だからドイツにいると、生の喜びを最上級に感じると共に、絶え間ないタナトスとの死闘にもなるのです。これ以上幸せになったら、私は溶けてしまいます、それを魂が承知なのでしょう。ドイツにいると、あれだけ好きで堪らなかったくせに、同時に死にたくて堪らないのです。

行きの飛行機に乗るとき、帰りはもう雲の上の景色を見ることなどないのだと信じ込んでいます。本当に今まで、なぜ生きて帰ってきてしまったのかわかりません。日本が母国であり、帰る場所だ、などという信仰は私は抱いたことがありません。ホームシックというワードはファンタジーに思えるほどです。

ただ一点、好きな人に会いたい、と思うことを除けばですけれどね。家族、国籍などの大きな所属には、とことん興味がないのです。その状態が私にとっての自然ですから、他にどうにもできません。

前回ドイツに行ったときもそうです。フランクフルトに数日滞在しておりましたから、マイン川に飛び込んでやりたい衝動を抑えるのに必死でした。ドイツの大きな川には大抵、恋人が永遠の愛を誓う施錠があるようですね。私はそこに、好きな人と共に名前を刻もうという、儚い夢物語を持つことはやめました。
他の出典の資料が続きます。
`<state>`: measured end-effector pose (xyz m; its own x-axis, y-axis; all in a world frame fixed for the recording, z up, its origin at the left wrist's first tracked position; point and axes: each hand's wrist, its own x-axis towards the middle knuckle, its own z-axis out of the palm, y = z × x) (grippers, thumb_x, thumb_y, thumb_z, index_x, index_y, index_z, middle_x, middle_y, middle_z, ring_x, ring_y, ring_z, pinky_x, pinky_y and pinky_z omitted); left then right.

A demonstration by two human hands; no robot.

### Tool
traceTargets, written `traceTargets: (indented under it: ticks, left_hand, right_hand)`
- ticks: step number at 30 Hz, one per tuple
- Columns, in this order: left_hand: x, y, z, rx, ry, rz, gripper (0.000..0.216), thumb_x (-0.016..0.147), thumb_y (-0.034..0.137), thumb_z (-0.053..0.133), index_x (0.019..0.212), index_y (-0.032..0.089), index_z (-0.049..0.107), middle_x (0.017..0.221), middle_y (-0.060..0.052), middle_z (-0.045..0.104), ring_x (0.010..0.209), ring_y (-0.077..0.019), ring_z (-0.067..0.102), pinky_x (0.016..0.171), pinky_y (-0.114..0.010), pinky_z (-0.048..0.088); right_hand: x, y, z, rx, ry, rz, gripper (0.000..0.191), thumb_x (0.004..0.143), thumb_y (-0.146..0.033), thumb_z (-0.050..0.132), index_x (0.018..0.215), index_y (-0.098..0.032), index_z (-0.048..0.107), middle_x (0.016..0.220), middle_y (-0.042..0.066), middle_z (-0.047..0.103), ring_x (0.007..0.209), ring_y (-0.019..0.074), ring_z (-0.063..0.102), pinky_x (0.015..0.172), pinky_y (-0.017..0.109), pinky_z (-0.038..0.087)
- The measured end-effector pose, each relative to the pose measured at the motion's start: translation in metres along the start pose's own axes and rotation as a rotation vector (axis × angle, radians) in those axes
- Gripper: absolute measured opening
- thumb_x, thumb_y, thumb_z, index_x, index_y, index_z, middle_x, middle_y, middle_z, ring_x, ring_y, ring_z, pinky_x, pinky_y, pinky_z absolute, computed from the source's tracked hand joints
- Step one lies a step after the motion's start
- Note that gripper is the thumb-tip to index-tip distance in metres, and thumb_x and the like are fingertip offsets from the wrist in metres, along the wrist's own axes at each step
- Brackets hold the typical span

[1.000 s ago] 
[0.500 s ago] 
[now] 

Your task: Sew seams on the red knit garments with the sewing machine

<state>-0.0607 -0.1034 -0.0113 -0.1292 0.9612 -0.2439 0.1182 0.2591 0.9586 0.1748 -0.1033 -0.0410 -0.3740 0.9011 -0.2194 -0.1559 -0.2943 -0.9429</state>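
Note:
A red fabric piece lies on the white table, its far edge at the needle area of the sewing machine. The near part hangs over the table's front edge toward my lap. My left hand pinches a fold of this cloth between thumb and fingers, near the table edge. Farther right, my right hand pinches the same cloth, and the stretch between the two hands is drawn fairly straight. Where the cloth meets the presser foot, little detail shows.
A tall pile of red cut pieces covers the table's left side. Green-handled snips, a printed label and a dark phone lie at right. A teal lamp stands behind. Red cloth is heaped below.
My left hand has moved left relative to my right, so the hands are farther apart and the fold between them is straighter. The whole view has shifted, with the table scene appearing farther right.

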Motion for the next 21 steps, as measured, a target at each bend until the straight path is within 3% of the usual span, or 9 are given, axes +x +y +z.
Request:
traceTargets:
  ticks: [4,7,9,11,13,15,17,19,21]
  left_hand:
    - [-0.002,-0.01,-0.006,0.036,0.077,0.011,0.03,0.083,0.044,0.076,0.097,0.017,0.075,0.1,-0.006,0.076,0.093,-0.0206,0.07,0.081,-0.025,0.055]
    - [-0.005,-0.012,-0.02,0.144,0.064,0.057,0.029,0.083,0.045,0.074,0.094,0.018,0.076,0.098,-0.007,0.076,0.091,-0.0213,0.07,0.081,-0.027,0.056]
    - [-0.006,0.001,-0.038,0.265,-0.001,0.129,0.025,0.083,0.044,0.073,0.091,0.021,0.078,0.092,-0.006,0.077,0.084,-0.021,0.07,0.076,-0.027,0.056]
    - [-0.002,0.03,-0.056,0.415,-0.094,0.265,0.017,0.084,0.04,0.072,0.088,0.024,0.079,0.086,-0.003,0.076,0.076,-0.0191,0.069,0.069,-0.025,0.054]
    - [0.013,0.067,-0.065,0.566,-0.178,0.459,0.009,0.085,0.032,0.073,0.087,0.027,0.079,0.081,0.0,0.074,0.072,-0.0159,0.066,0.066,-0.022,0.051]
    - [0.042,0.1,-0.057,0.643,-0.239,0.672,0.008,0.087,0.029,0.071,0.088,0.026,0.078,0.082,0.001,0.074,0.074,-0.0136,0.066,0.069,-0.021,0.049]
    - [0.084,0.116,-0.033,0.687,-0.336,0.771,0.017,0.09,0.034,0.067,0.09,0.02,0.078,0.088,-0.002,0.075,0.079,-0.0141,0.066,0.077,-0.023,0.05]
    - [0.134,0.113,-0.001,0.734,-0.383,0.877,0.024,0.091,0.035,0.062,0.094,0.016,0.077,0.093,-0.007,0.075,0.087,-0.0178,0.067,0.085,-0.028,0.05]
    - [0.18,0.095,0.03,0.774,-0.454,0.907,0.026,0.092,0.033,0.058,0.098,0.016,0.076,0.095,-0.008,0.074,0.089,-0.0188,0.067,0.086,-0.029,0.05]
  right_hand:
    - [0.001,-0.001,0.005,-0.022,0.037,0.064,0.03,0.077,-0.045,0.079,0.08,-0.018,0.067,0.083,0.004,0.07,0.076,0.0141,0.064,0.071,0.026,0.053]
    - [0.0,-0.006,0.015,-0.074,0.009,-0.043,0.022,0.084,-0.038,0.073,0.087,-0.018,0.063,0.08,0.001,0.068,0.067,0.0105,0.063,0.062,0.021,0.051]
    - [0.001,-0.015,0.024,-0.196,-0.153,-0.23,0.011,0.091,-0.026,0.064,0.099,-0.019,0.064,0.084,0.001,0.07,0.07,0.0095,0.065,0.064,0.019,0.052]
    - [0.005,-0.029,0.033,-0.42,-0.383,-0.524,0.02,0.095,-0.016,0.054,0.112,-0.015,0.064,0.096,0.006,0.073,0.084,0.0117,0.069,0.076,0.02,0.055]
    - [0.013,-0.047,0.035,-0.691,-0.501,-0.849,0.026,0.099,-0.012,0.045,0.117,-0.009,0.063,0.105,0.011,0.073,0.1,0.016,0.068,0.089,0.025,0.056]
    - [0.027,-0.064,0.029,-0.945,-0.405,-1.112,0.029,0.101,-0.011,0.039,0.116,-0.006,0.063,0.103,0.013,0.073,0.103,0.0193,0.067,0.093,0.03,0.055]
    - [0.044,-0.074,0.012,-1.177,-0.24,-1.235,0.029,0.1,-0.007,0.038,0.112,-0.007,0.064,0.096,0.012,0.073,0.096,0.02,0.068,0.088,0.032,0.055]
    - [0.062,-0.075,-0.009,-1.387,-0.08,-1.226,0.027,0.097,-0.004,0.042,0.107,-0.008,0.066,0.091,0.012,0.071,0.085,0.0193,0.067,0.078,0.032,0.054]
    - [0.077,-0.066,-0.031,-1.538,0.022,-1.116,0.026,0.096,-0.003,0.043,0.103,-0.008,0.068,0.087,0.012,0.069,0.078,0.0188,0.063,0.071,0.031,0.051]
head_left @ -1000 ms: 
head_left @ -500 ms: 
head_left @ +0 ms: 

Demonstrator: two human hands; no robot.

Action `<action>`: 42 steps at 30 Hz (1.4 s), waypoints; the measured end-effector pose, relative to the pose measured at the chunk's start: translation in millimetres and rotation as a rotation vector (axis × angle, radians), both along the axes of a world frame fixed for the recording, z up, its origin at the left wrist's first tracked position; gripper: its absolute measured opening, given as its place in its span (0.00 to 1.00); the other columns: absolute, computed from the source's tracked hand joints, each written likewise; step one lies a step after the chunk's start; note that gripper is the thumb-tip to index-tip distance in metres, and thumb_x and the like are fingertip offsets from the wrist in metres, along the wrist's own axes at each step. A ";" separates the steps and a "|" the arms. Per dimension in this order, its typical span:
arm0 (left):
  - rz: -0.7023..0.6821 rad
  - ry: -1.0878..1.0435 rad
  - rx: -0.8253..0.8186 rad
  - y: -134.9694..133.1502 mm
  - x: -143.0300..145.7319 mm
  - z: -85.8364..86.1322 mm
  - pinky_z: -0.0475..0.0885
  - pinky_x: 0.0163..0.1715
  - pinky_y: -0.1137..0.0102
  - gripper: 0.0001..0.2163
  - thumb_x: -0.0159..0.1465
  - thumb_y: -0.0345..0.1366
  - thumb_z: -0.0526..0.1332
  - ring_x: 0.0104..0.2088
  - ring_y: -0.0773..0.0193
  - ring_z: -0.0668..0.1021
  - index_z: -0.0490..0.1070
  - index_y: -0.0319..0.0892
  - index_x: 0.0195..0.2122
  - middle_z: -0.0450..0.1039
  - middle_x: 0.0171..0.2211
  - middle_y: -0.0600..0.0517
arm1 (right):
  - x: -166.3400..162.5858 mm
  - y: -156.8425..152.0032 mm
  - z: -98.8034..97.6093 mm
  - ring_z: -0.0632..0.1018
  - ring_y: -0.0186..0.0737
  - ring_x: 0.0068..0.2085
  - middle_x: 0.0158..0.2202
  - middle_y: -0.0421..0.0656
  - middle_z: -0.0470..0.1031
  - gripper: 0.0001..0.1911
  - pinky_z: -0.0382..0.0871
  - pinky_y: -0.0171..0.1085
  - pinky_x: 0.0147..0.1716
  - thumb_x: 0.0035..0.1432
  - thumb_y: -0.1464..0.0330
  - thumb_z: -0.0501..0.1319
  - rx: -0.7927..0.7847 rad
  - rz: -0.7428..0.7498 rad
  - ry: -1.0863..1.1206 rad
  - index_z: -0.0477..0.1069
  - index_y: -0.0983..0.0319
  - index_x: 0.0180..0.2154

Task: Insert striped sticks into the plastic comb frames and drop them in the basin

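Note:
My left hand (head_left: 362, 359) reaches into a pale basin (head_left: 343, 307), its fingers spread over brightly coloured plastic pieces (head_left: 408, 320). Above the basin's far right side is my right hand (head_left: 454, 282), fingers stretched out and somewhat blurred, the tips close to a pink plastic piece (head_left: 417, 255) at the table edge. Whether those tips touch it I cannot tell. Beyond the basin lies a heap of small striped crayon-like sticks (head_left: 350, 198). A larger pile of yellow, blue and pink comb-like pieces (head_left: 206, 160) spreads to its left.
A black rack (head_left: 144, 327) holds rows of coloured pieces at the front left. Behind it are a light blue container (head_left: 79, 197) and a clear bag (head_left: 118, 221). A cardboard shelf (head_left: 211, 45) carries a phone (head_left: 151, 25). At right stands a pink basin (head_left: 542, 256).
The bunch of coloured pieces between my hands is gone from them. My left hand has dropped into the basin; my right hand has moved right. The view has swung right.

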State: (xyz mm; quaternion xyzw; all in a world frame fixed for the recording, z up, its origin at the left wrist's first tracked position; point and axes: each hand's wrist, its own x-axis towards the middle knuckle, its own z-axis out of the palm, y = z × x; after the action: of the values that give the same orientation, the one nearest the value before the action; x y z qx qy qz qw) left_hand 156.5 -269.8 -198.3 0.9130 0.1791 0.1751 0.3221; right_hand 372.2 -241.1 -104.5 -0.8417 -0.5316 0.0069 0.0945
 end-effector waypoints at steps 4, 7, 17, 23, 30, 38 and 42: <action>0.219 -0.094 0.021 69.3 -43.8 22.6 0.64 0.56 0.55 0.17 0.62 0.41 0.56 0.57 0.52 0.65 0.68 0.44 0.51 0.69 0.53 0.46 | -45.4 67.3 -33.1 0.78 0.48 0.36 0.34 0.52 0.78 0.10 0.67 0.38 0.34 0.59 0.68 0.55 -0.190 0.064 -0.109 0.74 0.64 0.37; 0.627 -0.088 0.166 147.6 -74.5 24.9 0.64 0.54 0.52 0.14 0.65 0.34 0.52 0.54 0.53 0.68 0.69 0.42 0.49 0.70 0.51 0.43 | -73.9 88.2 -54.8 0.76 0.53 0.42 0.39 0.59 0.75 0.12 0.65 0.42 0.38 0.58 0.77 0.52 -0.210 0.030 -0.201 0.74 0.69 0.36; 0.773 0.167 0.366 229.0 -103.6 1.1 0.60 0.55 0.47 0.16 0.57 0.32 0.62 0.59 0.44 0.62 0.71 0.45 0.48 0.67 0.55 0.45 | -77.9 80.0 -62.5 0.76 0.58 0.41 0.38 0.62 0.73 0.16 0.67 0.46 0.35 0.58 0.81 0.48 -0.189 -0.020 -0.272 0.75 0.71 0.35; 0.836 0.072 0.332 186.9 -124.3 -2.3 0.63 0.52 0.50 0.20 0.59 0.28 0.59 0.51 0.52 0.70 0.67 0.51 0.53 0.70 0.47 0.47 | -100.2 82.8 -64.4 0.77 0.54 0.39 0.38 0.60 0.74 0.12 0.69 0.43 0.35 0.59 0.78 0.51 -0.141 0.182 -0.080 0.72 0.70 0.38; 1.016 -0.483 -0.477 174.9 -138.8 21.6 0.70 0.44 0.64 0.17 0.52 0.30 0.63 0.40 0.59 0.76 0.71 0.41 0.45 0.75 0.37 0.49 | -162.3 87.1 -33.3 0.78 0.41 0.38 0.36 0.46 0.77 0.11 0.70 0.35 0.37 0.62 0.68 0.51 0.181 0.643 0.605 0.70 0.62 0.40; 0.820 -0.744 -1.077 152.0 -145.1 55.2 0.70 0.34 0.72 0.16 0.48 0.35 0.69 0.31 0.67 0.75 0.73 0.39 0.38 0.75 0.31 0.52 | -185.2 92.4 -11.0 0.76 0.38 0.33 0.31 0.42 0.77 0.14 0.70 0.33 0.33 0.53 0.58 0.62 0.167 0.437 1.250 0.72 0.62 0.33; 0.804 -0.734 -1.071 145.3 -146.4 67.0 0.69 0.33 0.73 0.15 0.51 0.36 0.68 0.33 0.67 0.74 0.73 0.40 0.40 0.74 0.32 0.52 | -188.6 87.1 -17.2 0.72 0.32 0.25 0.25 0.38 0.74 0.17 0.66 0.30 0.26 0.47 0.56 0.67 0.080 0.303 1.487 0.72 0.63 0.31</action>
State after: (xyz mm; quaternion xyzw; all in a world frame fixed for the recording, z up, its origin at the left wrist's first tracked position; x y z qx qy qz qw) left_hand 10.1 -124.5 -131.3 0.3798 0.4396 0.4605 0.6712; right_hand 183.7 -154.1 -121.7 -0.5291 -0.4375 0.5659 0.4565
代わりに、とことん美しいその橋の上から、広大な川へ飛び去りたい。ただそれだけに支配されて、一時間前に飲んでいたドイツビールの心地よい酔いで、生きていることの素晴らしさを体感したことすら、すっかり忘れてしまっています。タナトスの方が勝るのです。

それなのにどうして、終いにはホテルのベッドに戻って、翌朝を迎えてしまうのか。目が覚めたらまだ生きている、今日も耐え忍ばなければならない、それの繰り返しだとわかっているのに。

そんなときに先輩からの何気ない通知が届いていて、日本に戻ったら次はこの本を読んでみよう、なんてドイツ後のことを想定してしまいます。先輩は魔法使いですか。

私は今度こそ、まだ行きもしないドイツ留学の、その後について語ることはしたくありません。私の覚悟は固いです。

それなのに、おかしなことが起こってしまうものです。好きな人が、ひどいことを言います。帰ってきてください、と私に頼むのです。私がドイツにいる間に、その人は日本で夢を叶えようとしています。そうして私にその姿を見て欲しいのだなんて、なんでこの私に。

全ての関節がぶっ壊れて、ガクガクに泣き崩れたいくらい、私は嬉しくなってしまいました。こんなことがあっていいのか。私の帰りを待つだなんて、望みの薄い言動は控えてほしかったのに。

私はどこにも戻りたくないのだ、誰も知らないところへ旅立ちたいのだ、そうやって渇望し、現状で最も心惹かれたドイツを求めていきます。そうだというのに、好きな人と離れるのは嫌で、今ここにいていいのだ、と信じられるところに定住する幸福も、同居しているようなのです。こんな矛盾は、一人の人間が持つには贅沢過ぎる激情です。

私はせめて、守れない約束はしたくないから、ただそっと笑顔で手を振れる、先輩のような勇者になりたいです。言葉は欺くから、記憶にも記録にも残らないでいいのです。ただあなたに感謝を捧げる人間もいたのだと、忘れないでいてくれたら。